How can we imagine healthier, safer and more ecologically balanced urban environments that can support society’s efforts for a stronger public health?

“If anything kills over 10 million people in the next few decades, it's most likely to be a highly infectious virus rather than a war. … If we start now, we can be ready for the next epidemic.” (Bill Gates, 2015) 1

“Vast spaces with sun and air onto which all apartments open. Gardens and playgrounds at the foot of the houses. … Richness is provided by the breadth of the layout and by the play of vegetation over the geometric canvas of the facades…”
(Le Corbusier, 1920) 2

The public health crisis of historic proportions caused by the COVID-19 virus has uncovered the fragility not only of health care systems and public health policies world-wide, but also of the very nature of our urbanistic and habitat models. Dense metropolitan mega-cities, overstressed public transportation systems, work environments and housing designed and built without a proper concern for the health and well-being of people, have certainly been hindrances in tackling this global emergency. Without superficial dismissals of the value of dense and connected urban organisms and an equally superficial embracing of de-urbanization theories, it is reasonable to question whether to re-think widely accepted urban models, building typologies and infrastructure systems, as well as co-habitation dynamics between formal and informal settlements, in view of the lessons learnt from the COVID-19 pandemic. As Richard Sennett has put it: “This pandemic challenges urbanists to re-think the architecture of density … we are going to need new concepts about community and how to build it physically.” 3

As architects, designers and urbanists, we can do a great deal to create healthier and more just environmental conditions that can help prevent or mitigate the explosion of a pandemic on a scale such as the one of COVID-19.

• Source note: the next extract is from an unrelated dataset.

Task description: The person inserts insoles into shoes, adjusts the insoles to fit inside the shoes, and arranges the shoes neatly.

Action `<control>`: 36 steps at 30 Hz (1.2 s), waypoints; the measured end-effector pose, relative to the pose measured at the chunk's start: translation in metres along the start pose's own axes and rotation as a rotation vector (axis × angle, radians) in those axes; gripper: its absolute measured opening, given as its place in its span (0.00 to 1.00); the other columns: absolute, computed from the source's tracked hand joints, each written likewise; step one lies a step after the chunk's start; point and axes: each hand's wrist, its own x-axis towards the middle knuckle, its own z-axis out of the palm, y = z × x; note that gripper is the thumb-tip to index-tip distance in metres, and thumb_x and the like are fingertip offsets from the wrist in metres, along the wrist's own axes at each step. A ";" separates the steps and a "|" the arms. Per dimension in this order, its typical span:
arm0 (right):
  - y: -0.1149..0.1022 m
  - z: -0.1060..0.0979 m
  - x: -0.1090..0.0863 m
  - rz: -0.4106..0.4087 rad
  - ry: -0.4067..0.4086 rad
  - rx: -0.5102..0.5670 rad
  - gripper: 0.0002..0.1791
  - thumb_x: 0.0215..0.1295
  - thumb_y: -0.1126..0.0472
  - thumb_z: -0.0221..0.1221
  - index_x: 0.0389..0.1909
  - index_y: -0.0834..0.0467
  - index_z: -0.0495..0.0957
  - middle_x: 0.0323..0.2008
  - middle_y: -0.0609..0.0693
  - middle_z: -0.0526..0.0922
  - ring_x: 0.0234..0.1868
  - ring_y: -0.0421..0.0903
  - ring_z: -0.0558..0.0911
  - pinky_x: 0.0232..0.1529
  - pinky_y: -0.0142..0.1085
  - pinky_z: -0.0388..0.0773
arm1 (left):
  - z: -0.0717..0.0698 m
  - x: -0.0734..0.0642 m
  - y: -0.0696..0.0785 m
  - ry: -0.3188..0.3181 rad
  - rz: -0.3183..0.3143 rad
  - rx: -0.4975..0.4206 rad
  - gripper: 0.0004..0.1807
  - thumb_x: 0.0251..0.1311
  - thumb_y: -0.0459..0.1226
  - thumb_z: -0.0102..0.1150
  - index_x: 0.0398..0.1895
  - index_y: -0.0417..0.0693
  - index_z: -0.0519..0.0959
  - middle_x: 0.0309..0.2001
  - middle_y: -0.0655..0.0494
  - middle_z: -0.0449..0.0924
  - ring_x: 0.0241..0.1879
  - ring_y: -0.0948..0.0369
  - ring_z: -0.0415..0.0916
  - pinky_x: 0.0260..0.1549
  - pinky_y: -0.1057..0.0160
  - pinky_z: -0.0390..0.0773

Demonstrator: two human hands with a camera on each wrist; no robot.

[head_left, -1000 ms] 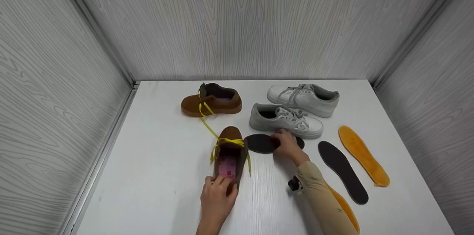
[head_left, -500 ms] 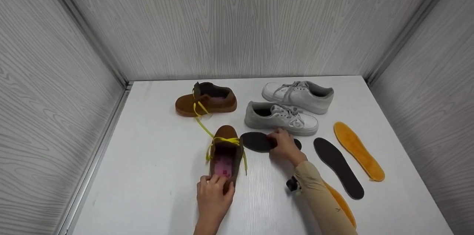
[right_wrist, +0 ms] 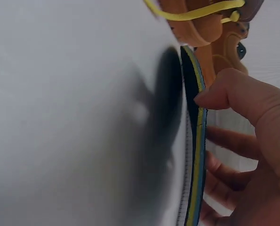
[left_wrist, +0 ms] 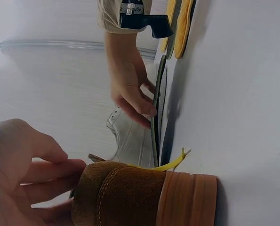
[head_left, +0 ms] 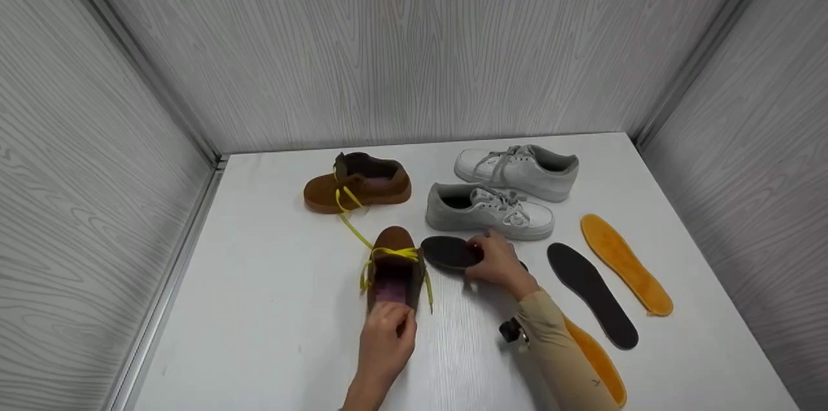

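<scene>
My left hand (head_left: 386, 341) is at the heel of the nearer brown shoe (head_left: 393, 239), with curled fingers over the opening. Its fingertips appear to pinch the heel end of the pink insole (head_left: 391, 293); the heel collar (left_wrist: 93, 190) hides part of this in the left wrist view. Beside that shoe, my right hand (head_left: 497, 261) pinches a black insole (head_left: 444, 252) along its long edges, thumb on the near side. The insole stands slightly tilted off the table; its layered yellow-and-blue edge (right_wrist: 200, 141) shows in the right wrist view.
Another brown shoe (head_left: 388, 189) with yellow laces lies behind. Two white sneakers (head_left: 491, 217) stand at the back right. A second black insole (head_left: 592, 291) and two orange insoles (head_left: 624, 262) lie to the right, one partly under the right sleeve (head_left: 559, 346). Panel walls surround the table.
My left hand has drawn its thumb and fingers together at the shoe's heel, and less of the pink insole shows. My right hand has tilted the black insole up from the table.
</scene>
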 end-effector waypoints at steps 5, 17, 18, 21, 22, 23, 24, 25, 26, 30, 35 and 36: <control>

Hence, what are the lessons that as architects, designers and urbanists we can learn from this experience, so that, with Bill Gates, “we can be ready for the next epidemic”? Does Corbu’s hundred-year-old vision bear new relevance vis-à-vis today’s challenges? How do we reconcile density with healthy social distancing without inducing social isolation? How can we make public transport safer? How do we re-balance priorities between public and private transportation infrastructures? What are the strategies to seek the help of healthier natural ecologies within our cities? How do we push the envelope of sustainability, at the urban and the building scale, beyond energy, to include standards for public health? What strategies can help address urban inequality to uphold “the right to the ‘healthy’ city”?

The TPJ wants to document innovative research studies that can address these and other related questions, from a variety of disciplinary and cross-disciplinary perspectives, in order to contribute to a broader societal effort in shaping up future healthier and safer urban environments.

Submission Options: Priority for peer-review evaluation and publication will be given to complete manuscripts, but proposals in the form of long abstracts [300/500 words] are also encouraged as a first step in the editorial review process. Authors of accepted proposals will then be invited to develop complete manuscripts, which will then go through the peer-review process. 

Submitting proposals as a first step is only an option and full manuscripts are encouraged also as first submissions.